こちらを狙って落ちてきているかのような星だが、その落ちる先は、勢いのせいか、ずれていた。このままでは離れた場所に落ちてしまう。落ちてしまえば――。
心は、砕ける。
「やめて……! やめて……!」
半ば転びそうになりつつも、星が目指す場所へシュメルヴィは走った。
心は捨てたはずだった。平和のために。
それでも――砕けてほしくはなかった。
あの空で、輝いていてもらいたかった。
何故なら、砕けてしまうなんて――そんなのは、耐えられなかった。
星は風を切り、輝きながら地上へと降って来る。もう、すぐそこだった。このままでは、墜落する――。

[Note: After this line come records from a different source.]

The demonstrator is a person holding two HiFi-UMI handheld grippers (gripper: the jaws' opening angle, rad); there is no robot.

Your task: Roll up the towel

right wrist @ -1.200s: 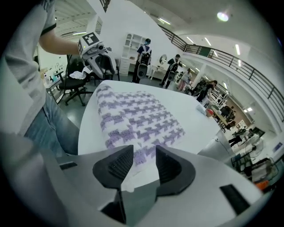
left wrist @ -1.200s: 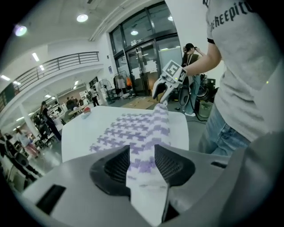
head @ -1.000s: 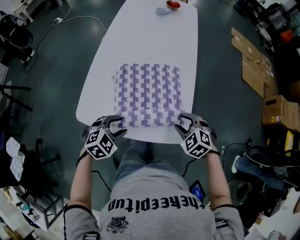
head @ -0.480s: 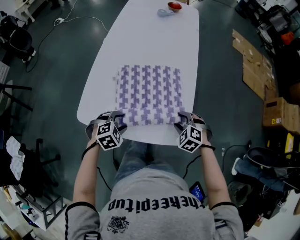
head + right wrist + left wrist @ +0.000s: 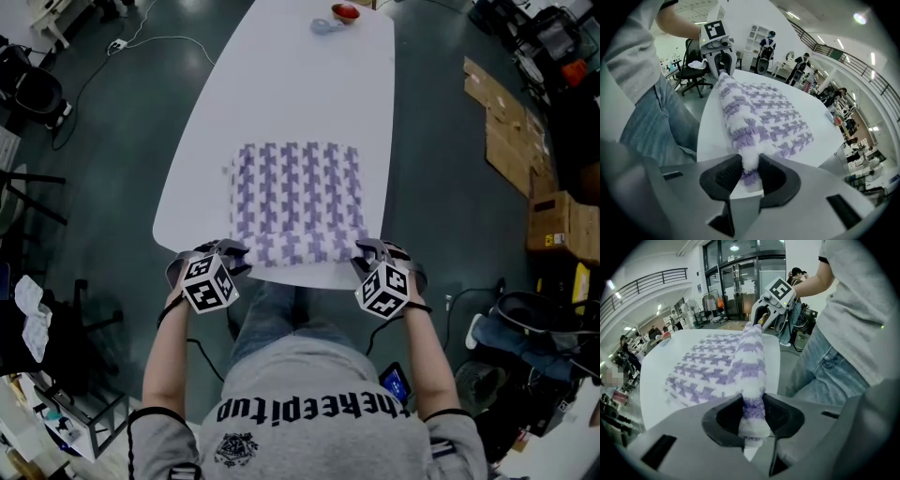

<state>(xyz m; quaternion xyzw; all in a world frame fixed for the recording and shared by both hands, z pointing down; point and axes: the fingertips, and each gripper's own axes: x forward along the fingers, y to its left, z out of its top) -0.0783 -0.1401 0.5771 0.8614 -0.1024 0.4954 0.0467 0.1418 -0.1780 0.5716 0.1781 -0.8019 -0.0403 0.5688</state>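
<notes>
A purple-and-white houndstooth towel [image 5: 295, 202] lies flat on the white table [image 5: 281, 84], near its front edge. My left gripper [image 5: 232, 255] is at the towel's near left corner and my right gripper [image 5: 367, 251] at its near right corner. In the left gripper view the near hem [image 5: 751, 357] is raised into a ridge, and the left gripper [image 5: 752, 420] pinches its end. In the right gripper view the right gripper [image 5: 750, 173] pinches the other end of the towel [image 5: 764, 112]. Both pairs of jaws have just been closing, with towel cloth between them.
A red bowl [image 5: 346, 11] and a small grey object [image 5: 323, 23] sit at the table's far end. Cardboard boxes [image 5: 553, 220] lie on the floor to the right, chairs [image 5: 37, 80] to the left. Several people stand in the background of the gripper views.
Both grippers stood open beside the towel's near corners; now they have closed on the near hem. The hands shifted slightly toward the table's front edge.
</notes>
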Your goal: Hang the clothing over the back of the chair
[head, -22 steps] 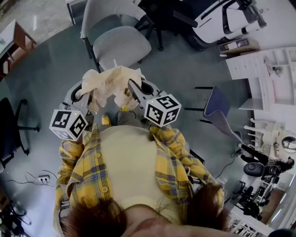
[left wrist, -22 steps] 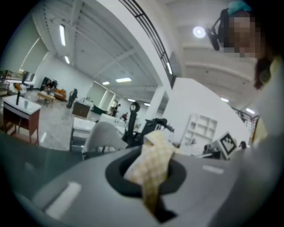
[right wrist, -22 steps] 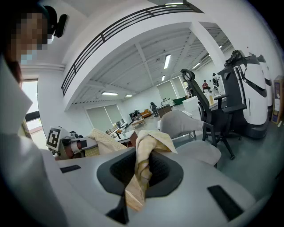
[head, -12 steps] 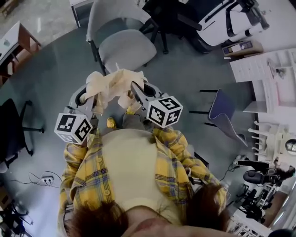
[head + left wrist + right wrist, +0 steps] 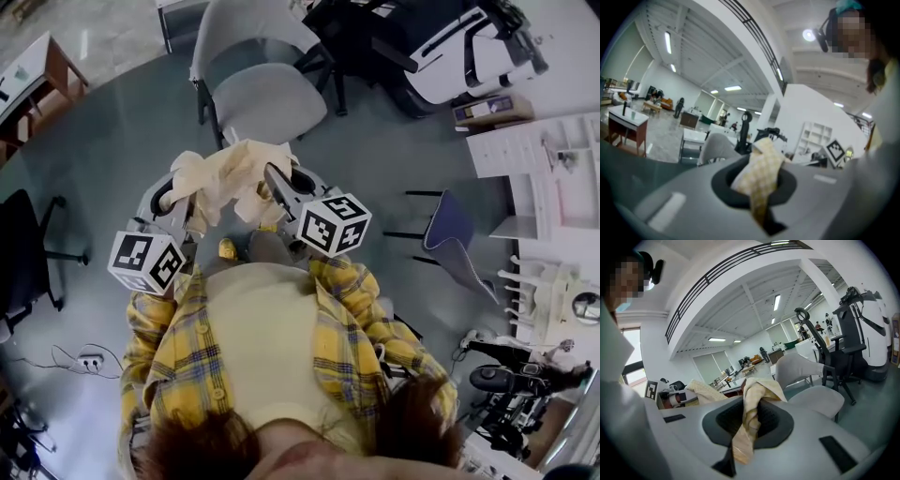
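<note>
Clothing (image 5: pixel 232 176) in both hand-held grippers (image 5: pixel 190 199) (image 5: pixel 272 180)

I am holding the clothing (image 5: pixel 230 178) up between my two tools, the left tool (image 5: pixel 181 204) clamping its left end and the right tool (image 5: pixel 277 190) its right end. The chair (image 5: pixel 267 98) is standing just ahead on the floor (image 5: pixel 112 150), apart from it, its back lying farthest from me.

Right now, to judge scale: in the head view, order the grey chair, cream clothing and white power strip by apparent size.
1. grey chair
2. cream clothing, helped by being nearer the camera
3. white power strip, far smaller
</note>
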`<action>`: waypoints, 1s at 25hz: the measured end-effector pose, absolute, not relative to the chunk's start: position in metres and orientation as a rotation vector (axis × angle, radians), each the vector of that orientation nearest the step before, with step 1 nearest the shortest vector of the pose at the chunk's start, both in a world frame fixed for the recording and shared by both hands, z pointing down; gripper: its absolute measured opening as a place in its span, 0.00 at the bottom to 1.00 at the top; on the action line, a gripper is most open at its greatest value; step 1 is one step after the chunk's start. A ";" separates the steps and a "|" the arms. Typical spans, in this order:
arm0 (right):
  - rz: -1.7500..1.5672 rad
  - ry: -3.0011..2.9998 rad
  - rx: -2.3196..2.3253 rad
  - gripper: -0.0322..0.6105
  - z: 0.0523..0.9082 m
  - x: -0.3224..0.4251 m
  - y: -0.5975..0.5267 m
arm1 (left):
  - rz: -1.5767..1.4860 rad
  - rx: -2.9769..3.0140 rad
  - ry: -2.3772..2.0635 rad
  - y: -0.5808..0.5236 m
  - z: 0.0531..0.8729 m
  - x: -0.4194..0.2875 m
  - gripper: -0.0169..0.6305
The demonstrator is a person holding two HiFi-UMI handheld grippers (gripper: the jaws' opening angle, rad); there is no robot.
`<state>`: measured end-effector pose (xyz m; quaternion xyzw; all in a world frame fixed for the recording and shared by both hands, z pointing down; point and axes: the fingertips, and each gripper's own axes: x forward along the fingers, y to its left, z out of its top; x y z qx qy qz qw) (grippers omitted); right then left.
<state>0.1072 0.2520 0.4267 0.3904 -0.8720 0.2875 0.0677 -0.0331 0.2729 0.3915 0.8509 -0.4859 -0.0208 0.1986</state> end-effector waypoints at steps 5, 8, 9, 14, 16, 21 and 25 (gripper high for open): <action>0.835 -2.649 1.093 0.12 0.418 0.080 0.243 | -0.097 2.358 -1.389 0.264 0.390 -0.053 0.03; 0.811 -2.673 1.019 0.12 0.411 0.065 0.234 | -0.119 2.336 -1.427 0.253 0.386 -0.062 0.03; 0.804 -2.684 0.995 0.12 0.409 0.061 0.230 | -0.122 2.330 -1.441 0.249 0.384 -0.065 0.03; 0.805 -2.722 0.890 0.12 0.406 0.043 0.211 | -0.113 2.300 -1.504 0.233 0.383 -0.074 0.03; 0.804 -2.739 0.839 0.12 0.405 0.034 0.201 | -0.109 2.285 -1.530 0.223 0.383 -0.081 0.03; 0.803 -2.779 0.720 0.12 0.398 0.014 0.168 | -0.099 2.255 -1.610 0.193 0.375 -0.097 0.03; 0.797 -2.809 0.684 0.12 0.384 0.022 0.126 | -0.111 2.252 -1.636 0.154 0.361 -0.090 0.03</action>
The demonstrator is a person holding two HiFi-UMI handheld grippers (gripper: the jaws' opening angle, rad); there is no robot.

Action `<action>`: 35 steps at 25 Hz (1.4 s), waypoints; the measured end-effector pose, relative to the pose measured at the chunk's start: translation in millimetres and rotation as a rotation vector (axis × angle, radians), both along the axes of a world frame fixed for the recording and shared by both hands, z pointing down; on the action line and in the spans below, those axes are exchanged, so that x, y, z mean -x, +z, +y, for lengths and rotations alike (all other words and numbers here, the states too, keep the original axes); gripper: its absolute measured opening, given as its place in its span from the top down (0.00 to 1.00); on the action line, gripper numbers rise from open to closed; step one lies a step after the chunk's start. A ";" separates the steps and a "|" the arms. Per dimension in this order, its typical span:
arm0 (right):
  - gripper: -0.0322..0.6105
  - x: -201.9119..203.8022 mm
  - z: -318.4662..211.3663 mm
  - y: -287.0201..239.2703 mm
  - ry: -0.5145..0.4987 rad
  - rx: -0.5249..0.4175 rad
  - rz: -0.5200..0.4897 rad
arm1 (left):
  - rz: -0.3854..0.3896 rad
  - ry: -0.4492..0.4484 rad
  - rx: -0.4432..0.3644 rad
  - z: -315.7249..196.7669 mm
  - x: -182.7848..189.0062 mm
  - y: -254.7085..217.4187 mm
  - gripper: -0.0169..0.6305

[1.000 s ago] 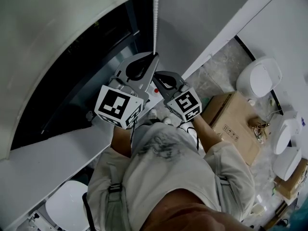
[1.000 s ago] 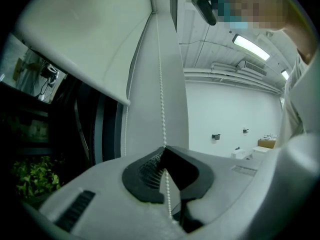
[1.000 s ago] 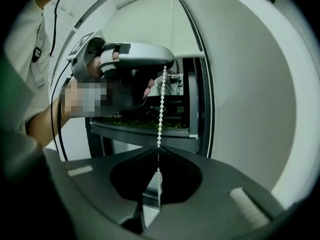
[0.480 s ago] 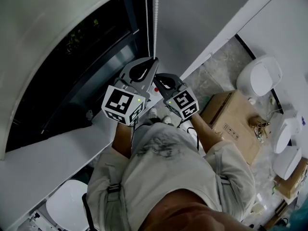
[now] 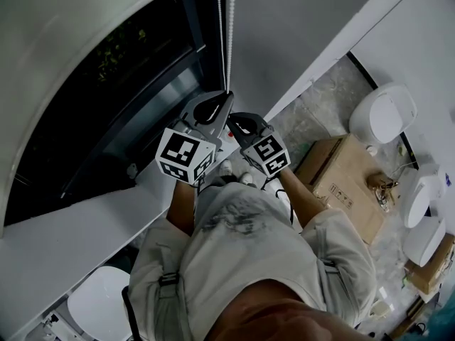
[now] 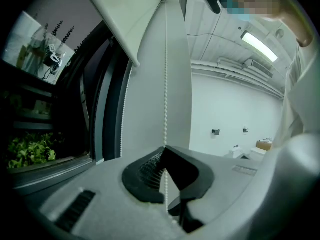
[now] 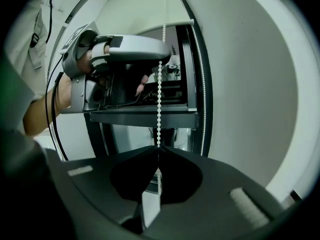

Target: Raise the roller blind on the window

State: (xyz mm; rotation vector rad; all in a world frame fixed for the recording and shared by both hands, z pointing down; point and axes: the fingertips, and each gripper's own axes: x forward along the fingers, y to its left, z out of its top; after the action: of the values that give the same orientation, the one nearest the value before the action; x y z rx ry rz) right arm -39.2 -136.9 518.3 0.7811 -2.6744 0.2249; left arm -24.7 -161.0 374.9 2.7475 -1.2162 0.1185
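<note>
Roller blind, hung over the window, is judged partly raised. Its bead chain is clenched by the left claw and, just below, by the right claw. Further pulling is judged necessary.

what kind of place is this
Probably a bare workroom or test lab, not a home: a large window with a roller blind, a cardboard box and white rounded devices on the floor, strip lights overhead.

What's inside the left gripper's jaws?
The white bead chain of the blind. The left gripper is shut on it. The beads squeezed right between its pads are covered.
</note>
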 end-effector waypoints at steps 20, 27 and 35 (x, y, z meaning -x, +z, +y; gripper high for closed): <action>0.92 -6.0 -1.0 10.5 0.032 -0.051 0.020 | 0.014 -0.005 0.052 2.7 5.5 26.0 0.96; 0.85 -1.9 4.1 -23.5 -0.010 -0.093 -0.052 | 0.017 -0.010 0.049 2.6 8.5 25.7 0.96; 0.84 -13.2 -1.8 -105.4 0.000 -0.227 -0.129 | 0.018 -0.010 0.047 4.0 9.0 25.6 0.96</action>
State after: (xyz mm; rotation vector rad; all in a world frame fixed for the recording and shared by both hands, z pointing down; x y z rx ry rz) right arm -26.0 -138.7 413.0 0.8596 -2.8567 -0.0316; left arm -33.6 -157.0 400.5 2.6958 -1.2068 0.1199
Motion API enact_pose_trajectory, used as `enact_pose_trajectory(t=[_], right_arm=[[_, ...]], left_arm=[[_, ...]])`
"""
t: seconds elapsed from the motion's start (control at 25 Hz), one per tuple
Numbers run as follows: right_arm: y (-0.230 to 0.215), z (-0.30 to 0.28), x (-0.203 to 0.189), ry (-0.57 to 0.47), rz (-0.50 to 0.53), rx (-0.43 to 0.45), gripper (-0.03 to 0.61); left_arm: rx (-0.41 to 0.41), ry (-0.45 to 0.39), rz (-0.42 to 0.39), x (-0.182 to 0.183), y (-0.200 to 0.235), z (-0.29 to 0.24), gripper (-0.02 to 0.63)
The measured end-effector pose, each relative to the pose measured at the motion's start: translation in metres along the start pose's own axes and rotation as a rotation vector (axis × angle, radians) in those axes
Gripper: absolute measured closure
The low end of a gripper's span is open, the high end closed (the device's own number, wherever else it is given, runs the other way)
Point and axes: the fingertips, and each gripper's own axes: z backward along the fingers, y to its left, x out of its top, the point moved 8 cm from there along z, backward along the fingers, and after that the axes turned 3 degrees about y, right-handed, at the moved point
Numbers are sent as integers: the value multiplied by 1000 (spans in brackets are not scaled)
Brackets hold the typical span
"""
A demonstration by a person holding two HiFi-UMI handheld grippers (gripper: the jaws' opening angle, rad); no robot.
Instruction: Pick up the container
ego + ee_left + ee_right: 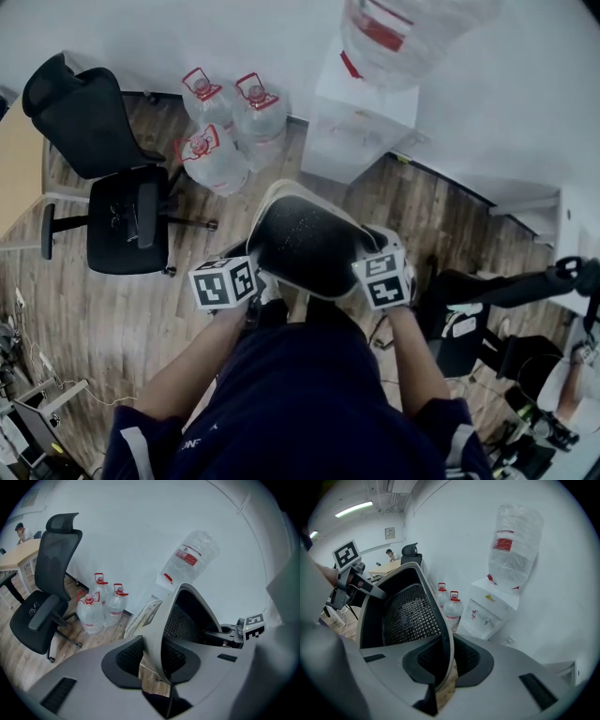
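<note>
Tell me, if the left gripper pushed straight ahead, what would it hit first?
The container, whose side the left gripper clamps between its jaws. Past it, probably the water dispenser, though depth is unclear.

- Pretty clearly an office: plain white walls (140,522), wood-look floor (103,309).
- Left of the jaws there's a black mesh swivel chair (47,597), and further back that way a desk (18,555) with a person (19,530) sitting at it.
- Ahead of the jaws, a water dispenser (490,609) with an upturned bottle (515,541), and spare jugs (90,615) beside it.
</note>
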Motion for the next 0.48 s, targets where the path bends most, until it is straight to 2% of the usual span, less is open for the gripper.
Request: enact_pose_trajectory(t=[0.48], right_arm=[[-11, -10, 6, 0, -9, 3, 526]], left_arm=[[-3, 0, -5, 13, -1, -12, 505]])
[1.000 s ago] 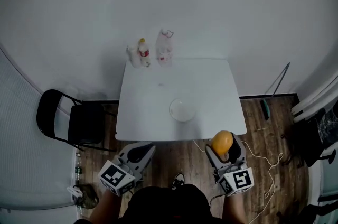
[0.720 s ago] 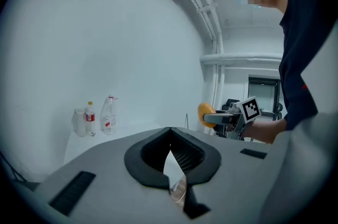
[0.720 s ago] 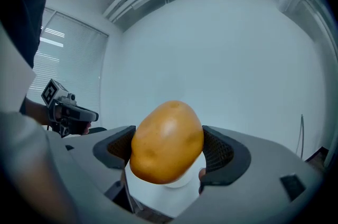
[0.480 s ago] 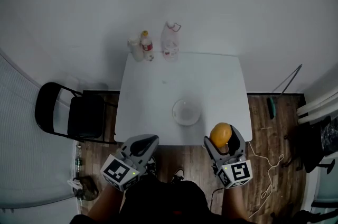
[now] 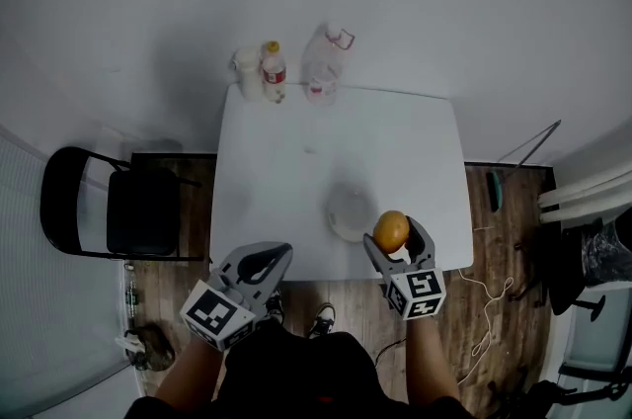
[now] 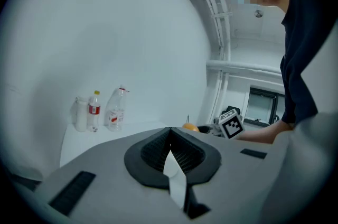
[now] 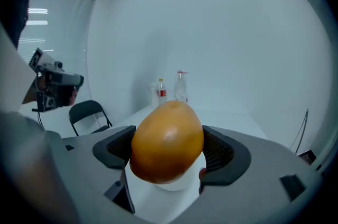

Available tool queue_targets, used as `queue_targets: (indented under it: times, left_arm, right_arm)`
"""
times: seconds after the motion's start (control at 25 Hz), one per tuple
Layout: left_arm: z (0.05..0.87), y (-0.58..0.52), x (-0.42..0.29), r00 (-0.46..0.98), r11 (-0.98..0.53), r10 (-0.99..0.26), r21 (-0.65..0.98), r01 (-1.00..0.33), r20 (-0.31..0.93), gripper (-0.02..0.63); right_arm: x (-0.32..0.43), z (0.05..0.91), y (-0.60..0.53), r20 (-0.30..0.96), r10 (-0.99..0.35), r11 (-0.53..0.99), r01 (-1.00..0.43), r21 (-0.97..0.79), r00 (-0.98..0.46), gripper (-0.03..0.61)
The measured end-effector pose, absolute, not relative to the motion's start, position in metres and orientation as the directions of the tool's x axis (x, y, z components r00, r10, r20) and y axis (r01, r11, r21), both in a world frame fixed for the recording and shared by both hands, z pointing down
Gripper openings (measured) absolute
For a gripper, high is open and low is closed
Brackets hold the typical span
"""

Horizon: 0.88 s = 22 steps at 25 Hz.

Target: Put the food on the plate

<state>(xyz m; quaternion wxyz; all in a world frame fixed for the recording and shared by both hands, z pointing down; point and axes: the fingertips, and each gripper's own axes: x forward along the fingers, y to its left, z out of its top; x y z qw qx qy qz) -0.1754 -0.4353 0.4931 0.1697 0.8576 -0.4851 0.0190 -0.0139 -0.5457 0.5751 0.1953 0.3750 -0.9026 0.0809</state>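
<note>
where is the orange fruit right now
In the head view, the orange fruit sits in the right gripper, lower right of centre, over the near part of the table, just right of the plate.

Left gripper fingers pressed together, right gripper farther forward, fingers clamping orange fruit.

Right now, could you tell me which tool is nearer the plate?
Right. The right tool, holding the orange, is beside the plate; the left tool is at the table's edge.

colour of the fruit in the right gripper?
Orange-yellow; the round fruit sits clamped in the right gripper, clearest in the right gripper view.
</note>
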Motion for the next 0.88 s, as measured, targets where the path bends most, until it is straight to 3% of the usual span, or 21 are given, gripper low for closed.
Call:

瞬間、シュメルヴィは砂を蹴って、飛び込んだ。星が落ちてくるその場所へ、受け止めようと、手を伸ばす。
何としても、受け止めなくてはいけなかった。
――心は、大切なものだから。
けれども。
きぃんと、音がした。どうしても、聞きたくなってしまう、その音。
――星が落ちた、その時の音。
星の悲鳴。心の悲鳴。
シュメルヴィの星は――シュメルヴィの手の先に落ちた。砂の上に、光が落ちる。
そして――砕けた。落下の衝撃に舞った砂に混ざるようにして光は散り散りになる。輝きを失う。
その瞬間を、シュメルヴィは見ていた。目を閉じることも、耳を塞ぐこともできず。
果てにシュメルヴィは砂の上に顔から倒れ込んだ。熱くも冷たくもない、柔らかいとも固いとも思えない砂に、身体が沈む。
……やがて、ゆっくりと顔を上げれば。
目の前に、星はもう、なかった。その光の残骸すらもなかった。
あるのは、砂だけ。この世界を覆う、砂だけ。
震える手で、シュメルヴィは目の前の砂をすくった。風が吹けば、さらさらと砂は流れ落ちた。そして指の間からも、こぼれ落ちる。
あの星は、この砂漠の砂になってしまった。悲鳴を上げて、砕けたあの星は。
愕然として、シュメルヴィは泣くことも、笑うこともできなかった。目を見開いたまま、目の前の砂を見つめていた。
心は完全に失われた。あの、様々なことを教えてくれた心は。夜空で輝いていた星は。
――辺りには、また別の星が落ちて砕ける音が響いていた。
色も模様も何もない『街』を、いくつもの星の悲鳴が、囲んでいた。